Mort tragique, enfin, et conjugale dans les trois derniers films de Jean-Marie Straub, Un Héritier, L’Inconsolable, et Schakale und Araber. Depuis le décès de sa compagne, Danièle Huillet, en 2006, le cinéma de Straub subit, en effet, toute une série d’opérations discrètes et bouleversantes. Rien de changé en apparence dans le programme politique. Et, pourtant, l’œuvre est comme attaquée de l’intérieur par un principe de décomposition.
Chacun des trois court-métrages, présenté à Locarno est tiré ainsi d’un des auteurs majeurs de la filmographie straubienne (Pavese, Kafka, Barrès), mais repris ici sur le mode mineur du post-scriptum. Le cinéaste s’y met maintenant en scène lui-même, en tant que corps ou que voix, tandis que la figure de la femme morte y transparaît régulièrement, au détour d’un épisode ou plus frontalement (dans une réécriture pavesienne du mythe d’Orphée). Surtout le réalisateur a abandonné la pellicule pour la vidéo. Et l’éclairage numérique qui se projette dorénavant sur les paysages si familiers du cinéaste, y jette un émouvant voile spectral. Comme si l’image elle-même était en deuil inconsolable d’une partie de sa matérialité.

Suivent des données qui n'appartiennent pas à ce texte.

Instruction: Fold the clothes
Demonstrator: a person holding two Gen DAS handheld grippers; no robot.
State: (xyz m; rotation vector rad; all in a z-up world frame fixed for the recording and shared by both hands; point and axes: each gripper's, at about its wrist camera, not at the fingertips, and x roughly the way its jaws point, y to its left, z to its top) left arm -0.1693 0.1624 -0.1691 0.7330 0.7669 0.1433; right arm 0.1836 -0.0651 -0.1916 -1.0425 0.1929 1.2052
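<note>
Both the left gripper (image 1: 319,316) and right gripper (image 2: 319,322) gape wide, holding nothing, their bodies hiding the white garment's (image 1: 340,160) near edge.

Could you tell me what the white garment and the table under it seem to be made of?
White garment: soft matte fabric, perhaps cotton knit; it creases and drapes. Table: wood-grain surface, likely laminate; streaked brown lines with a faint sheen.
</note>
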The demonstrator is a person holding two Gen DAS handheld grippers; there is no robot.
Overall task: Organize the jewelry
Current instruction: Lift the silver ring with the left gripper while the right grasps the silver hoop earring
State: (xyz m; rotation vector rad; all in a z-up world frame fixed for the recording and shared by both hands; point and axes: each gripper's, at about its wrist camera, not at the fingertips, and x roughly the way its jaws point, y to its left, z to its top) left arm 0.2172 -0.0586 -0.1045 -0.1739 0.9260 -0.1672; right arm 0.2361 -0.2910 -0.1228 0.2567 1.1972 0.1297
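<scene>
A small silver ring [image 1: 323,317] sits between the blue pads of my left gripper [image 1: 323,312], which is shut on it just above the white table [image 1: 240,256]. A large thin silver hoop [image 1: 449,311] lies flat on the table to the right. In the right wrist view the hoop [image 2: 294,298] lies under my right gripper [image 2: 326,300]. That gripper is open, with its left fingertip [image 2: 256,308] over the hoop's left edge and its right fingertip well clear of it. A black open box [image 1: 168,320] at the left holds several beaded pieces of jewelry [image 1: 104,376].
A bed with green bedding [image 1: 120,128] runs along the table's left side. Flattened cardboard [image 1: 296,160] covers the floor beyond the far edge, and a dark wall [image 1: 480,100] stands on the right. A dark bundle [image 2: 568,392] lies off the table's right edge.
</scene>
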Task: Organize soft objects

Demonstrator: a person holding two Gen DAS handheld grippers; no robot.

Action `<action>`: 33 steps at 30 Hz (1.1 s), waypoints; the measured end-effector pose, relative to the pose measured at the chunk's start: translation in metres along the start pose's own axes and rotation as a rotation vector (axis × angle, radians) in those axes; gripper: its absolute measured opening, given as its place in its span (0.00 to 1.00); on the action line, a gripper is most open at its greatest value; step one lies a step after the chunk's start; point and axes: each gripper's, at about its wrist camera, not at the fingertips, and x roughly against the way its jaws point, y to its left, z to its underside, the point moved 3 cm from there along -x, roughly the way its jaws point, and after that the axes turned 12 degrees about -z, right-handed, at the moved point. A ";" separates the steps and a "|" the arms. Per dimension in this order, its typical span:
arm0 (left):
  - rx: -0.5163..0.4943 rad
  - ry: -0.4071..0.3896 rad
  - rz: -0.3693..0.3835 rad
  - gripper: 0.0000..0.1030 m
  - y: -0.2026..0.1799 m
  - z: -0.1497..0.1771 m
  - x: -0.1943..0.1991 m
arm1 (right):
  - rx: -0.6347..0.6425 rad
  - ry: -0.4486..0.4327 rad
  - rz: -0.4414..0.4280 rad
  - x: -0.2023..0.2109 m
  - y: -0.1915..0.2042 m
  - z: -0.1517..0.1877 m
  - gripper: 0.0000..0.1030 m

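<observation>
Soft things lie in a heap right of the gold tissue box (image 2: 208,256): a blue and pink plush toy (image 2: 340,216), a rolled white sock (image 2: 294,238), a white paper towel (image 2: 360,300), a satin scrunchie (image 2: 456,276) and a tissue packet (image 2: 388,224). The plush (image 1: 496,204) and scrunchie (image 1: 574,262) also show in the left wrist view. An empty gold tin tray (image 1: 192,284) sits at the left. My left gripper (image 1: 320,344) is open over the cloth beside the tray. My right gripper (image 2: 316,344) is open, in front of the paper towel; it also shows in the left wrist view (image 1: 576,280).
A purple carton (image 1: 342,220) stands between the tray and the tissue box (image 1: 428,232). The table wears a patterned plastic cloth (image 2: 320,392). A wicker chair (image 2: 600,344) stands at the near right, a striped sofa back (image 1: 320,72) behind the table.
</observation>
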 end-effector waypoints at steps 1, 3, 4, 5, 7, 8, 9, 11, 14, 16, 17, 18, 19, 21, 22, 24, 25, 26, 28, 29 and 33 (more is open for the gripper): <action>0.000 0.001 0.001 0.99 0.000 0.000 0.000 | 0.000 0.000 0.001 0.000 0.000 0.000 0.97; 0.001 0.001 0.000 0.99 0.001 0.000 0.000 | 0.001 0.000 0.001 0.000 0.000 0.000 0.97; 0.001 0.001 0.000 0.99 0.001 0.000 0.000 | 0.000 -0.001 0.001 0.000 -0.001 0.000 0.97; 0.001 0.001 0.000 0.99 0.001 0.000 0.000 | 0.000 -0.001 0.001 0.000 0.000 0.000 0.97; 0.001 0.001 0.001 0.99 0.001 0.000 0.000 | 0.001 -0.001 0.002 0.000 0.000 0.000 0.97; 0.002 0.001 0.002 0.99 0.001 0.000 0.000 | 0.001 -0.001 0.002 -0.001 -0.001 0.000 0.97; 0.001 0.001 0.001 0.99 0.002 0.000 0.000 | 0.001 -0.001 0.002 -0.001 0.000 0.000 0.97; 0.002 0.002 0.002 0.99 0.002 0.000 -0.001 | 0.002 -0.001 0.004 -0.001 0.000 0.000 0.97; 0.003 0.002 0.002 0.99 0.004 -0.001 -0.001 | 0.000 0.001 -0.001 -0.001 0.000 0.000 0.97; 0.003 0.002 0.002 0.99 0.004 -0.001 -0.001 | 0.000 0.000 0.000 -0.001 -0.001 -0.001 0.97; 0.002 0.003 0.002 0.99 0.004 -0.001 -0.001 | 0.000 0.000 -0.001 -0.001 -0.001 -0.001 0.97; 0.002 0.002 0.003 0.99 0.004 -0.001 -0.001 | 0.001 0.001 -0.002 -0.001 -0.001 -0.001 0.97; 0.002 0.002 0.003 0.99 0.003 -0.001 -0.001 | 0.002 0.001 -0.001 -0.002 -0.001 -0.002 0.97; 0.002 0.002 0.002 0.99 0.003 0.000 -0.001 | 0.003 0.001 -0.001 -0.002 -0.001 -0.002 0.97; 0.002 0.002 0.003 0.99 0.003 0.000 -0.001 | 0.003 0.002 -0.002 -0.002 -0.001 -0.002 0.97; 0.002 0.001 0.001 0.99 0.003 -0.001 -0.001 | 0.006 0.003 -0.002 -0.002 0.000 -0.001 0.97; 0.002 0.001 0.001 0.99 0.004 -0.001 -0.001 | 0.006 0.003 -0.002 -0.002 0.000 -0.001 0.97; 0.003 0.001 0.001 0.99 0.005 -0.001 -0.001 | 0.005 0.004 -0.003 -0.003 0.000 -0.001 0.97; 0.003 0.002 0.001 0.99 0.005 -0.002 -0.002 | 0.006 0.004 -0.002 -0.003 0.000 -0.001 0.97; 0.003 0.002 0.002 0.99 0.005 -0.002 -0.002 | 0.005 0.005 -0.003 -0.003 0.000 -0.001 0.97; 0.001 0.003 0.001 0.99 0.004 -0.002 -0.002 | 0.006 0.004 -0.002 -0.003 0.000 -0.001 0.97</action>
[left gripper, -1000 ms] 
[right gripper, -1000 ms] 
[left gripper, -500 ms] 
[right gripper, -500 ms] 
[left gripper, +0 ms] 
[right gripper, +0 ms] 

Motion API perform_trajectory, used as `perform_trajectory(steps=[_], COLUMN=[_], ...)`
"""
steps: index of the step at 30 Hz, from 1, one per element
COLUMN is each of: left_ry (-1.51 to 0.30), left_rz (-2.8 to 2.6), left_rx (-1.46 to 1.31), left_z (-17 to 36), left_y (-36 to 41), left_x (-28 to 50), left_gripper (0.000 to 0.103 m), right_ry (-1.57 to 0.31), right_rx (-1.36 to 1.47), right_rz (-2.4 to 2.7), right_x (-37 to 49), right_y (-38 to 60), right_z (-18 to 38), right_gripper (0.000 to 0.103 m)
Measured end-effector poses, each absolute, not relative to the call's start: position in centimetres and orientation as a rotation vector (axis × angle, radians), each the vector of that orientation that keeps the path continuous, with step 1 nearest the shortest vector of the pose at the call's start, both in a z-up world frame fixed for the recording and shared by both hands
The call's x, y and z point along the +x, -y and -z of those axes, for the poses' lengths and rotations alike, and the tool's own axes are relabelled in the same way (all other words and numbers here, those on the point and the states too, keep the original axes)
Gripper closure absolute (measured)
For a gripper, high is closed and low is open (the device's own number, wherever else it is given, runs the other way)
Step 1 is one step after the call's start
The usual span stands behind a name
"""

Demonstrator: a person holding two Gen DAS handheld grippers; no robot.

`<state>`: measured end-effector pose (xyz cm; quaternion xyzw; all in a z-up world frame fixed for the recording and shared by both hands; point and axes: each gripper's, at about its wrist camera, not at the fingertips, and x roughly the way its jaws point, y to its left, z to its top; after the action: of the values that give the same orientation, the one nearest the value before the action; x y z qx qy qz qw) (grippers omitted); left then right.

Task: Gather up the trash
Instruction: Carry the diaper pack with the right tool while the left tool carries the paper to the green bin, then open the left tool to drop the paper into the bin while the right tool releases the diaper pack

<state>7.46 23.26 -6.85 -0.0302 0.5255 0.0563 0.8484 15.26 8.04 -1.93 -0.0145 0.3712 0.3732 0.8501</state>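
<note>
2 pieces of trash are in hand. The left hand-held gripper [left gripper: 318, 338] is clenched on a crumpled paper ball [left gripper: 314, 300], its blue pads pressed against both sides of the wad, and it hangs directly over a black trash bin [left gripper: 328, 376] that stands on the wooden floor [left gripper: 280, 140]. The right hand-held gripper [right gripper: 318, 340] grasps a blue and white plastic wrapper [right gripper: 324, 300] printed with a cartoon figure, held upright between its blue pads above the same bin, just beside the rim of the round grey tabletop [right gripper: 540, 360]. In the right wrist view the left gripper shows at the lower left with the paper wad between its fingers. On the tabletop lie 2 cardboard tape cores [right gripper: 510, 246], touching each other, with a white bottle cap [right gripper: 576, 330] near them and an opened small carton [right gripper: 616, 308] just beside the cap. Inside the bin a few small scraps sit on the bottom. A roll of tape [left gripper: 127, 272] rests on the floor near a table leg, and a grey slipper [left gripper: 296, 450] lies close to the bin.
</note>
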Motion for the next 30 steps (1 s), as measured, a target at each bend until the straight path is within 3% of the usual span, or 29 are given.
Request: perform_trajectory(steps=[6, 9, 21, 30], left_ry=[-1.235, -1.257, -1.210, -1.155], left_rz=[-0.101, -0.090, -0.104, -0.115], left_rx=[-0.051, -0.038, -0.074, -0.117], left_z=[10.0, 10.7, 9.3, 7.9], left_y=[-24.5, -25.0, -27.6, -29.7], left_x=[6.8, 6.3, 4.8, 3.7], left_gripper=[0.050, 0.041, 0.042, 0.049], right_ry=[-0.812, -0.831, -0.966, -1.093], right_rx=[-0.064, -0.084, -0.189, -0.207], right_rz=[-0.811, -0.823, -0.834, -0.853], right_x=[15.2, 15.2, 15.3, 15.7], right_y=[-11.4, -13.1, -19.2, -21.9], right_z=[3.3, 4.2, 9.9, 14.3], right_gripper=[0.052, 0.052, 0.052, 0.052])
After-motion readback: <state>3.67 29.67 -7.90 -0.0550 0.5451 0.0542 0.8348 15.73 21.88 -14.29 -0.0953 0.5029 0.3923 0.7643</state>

Un Héritier fait partie du Jeonju Digital Project. Initié en 2000 par l’excellent festival coréen de Jeonju, ce projet finance annuellement trois courts, filmés en numérique, par des auteurs majeurs. Présentés chaque année à Locarno, ils incluaient également, en 2011, en plus du film de Straub, une proposition de Claire Denis, Aller au diable. Construit, comme une enquête policière en forêt amazonienne, autour de la rencontre entre un acteur et la personne qu’il doit interpréter à l’écran (un chercheur d’or et d’embrouilles à la Scarface), ce carnet de notes de tournage est entièrement porté par le désir du film à venir. De quoi reprendre un goût satanique à la vie.